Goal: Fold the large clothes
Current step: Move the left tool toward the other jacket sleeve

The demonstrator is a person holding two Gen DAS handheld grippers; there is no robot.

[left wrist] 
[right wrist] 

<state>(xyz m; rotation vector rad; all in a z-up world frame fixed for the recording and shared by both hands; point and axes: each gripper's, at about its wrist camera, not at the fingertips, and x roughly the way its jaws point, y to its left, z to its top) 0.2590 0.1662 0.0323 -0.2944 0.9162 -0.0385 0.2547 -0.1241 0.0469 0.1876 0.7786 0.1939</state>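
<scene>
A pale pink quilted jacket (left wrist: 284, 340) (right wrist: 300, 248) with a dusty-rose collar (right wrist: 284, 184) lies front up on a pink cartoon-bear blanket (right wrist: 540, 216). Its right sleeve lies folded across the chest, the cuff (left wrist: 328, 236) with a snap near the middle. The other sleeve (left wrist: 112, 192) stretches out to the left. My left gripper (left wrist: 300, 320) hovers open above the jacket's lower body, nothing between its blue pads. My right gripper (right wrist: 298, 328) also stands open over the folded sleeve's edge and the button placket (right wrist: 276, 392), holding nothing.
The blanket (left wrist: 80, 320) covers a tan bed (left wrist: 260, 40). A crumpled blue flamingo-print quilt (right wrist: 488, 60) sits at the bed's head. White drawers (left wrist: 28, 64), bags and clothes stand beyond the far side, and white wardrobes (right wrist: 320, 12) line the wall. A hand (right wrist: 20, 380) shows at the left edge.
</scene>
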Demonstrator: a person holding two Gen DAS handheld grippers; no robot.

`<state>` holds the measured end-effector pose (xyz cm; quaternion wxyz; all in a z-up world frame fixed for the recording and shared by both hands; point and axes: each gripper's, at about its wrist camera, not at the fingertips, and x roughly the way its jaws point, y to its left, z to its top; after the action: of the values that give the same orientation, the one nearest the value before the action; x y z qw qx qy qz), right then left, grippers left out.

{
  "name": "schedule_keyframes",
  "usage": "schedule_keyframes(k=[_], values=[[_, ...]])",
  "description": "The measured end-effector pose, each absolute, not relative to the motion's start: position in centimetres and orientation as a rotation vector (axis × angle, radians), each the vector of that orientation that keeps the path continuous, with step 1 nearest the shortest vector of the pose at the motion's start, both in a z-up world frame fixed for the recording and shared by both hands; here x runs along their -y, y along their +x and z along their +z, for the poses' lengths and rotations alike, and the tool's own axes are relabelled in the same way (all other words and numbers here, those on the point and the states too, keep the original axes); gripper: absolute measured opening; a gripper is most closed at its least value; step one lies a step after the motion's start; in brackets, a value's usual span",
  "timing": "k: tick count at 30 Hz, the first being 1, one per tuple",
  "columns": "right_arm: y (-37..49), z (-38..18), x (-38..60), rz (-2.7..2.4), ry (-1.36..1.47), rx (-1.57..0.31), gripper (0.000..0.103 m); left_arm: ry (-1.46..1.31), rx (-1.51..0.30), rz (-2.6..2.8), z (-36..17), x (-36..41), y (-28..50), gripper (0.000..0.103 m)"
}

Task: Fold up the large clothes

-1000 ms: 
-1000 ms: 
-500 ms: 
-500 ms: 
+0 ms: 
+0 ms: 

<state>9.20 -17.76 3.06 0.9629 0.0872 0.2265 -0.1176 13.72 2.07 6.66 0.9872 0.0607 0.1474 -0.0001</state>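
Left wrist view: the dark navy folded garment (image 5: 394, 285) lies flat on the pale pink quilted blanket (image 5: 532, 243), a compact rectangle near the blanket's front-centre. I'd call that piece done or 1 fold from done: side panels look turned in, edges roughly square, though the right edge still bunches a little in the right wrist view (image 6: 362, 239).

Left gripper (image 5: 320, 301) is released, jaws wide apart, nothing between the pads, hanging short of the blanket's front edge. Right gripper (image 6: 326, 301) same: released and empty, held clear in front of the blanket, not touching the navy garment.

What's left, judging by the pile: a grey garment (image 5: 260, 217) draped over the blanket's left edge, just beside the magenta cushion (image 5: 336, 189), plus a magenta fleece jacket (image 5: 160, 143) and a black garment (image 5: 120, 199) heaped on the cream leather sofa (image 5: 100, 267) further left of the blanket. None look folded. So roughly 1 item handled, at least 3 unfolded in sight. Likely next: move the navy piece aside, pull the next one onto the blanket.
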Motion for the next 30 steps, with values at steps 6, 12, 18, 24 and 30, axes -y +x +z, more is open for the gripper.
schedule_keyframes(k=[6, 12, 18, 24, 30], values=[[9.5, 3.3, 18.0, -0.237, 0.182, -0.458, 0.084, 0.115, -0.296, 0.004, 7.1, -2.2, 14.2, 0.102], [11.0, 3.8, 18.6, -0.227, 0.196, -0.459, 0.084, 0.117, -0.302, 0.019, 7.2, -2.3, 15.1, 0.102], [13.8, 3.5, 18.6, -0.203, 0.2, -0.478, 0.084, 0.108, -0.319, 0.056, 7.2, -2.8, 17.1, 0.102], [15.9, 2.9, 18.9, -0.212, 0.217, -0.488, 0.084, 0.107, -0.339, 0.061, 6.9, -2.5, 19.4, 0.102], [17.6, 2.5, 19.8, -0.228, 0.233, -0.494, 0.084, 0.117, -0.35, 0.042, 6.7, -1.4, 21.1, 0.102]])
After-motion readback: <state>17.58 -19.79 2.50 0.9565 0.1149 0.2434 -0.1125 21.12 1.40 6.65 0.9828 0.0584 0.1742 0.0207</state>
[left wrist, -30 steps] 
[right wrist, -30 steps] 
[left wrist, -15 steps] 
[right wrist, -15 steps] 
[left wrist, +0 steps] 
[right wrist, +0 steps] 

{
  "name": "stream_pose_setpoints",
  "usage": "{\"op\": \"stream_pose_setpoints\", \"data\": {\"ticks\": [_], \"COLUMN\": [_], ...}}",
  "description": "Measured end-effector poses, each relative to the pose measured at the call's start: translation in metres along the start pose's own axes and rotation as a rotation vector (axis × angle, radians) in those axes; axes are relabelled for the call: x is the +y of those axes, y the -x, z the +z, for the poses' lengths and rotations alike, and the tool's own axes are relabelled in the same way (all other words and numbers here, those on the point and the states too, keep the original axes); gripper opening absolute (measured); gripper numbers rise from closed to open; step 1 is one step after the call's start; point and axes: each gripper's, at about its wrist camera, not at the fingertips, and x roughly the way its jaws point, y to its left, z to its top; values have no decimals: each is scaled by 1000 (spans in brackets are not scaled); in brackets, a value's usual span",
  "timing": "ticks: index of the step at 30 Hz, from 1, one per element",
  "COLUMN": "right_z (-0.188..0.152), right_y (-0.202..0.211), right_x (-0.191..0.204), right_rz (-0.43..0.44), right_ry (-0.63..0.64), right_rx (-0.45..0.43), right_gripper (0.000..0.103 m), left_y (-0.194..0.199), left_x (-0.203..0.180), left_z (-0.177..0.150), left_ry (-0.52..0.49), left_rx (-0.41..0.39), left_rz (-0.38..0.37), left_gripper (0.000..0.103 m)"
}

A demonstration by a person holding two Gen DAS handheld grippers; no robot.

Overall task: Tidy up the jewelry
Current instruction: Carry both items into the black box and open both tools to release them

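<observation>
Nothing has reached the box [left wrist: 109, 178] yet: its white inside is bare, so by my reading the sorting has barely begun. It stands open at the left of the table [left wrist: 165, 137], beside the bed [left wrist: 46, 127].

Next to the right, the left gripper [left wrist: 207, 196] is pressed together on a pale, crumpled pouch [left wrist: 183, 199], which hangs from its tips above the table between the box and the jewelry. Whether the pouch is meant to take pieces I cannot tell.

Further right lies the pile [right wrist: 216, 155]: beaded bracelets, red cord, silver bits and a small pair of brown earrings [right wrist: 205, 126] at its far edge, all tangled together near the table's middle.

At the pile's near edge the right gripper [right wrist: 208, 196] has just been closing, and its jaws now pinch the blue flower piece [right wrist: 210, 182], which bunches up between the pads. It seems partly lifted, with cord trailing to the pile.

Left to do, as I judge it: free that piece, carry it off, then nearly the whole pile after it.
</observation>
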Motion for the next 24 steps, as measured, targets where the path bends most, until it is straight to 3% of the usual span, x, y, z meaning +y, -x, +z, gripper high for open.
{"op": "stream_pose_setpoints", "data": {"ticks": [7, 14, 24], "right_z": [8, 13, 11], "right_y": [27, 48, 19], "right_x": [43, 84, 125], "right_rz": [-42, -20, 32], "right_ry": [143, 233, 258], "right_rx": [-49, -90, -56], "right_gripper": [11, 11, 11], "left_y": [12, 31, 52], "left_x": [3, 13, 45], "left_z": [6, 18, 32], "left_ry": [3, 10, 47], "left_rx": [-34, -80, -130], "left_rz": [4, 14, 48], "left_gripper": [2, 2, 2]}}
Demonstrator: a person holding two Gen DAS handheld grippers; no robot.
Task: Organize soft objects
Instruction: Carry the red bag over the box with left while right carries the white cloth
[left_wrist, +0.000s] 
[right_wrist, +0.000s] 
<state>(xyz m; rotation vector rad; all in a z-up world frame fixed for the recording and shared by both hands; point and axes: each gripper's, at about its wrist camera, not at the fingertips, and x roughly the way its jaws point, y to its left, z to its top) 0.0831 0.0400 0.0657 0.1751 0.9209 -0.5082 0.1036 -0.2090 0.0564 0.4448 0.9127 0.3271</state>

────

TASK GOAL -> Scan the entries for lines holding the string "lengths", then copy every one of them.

EXERCISE RESULT ->
  "description": "The measured end-effector pose, each absolute, not relative to the motion's start: position in centimetres and orientation as a rotation vector (axis × angle, radians), each the vector of that orientation that keeps the path continuous, with step 1 nearest the shortest vector of the pose at the motion's start, both in a z-up world frame fixed for the recording and shared by both hands; here x runs along their -y, y along their +x and z along their +z, for the poses' lengths and rotations alike, and the tool's own axes are relabelled in the same way (all other words and numbers here, those on the point and the states too, keep the original axes); gripper: absolute measured opening; a gripper is most closed at its least value; step one lies a step after the motion's start; in brackets, a value's usual span",
  "description": "Measured end-effector poses, each relative to the pose measured at the call's start: translation in metres along the start pose's own axes and rotation as a rotation vector (axis × angle, radians) in those axes; axes are relabelled for the call: x is the +y of those axes, y the -x, z the +z, for the poses' lengths and rotations alike, and the tool's own axes are relabelled in the same way (all other words and numbers here, those on the point and the states too, keep the original axes); gripper opening absolute (measured); gripper numbers rise from closed to open; step 1 is one step after the call's start; point and axes: each gripper's, at about its wrist camera, not at the fingertips, and x roughly the way its jaws point, y to its left, z to its top; values have no decimals: each is scaled by 1000 (spans in brackets are not scaled); in brackets, a value's usual span",

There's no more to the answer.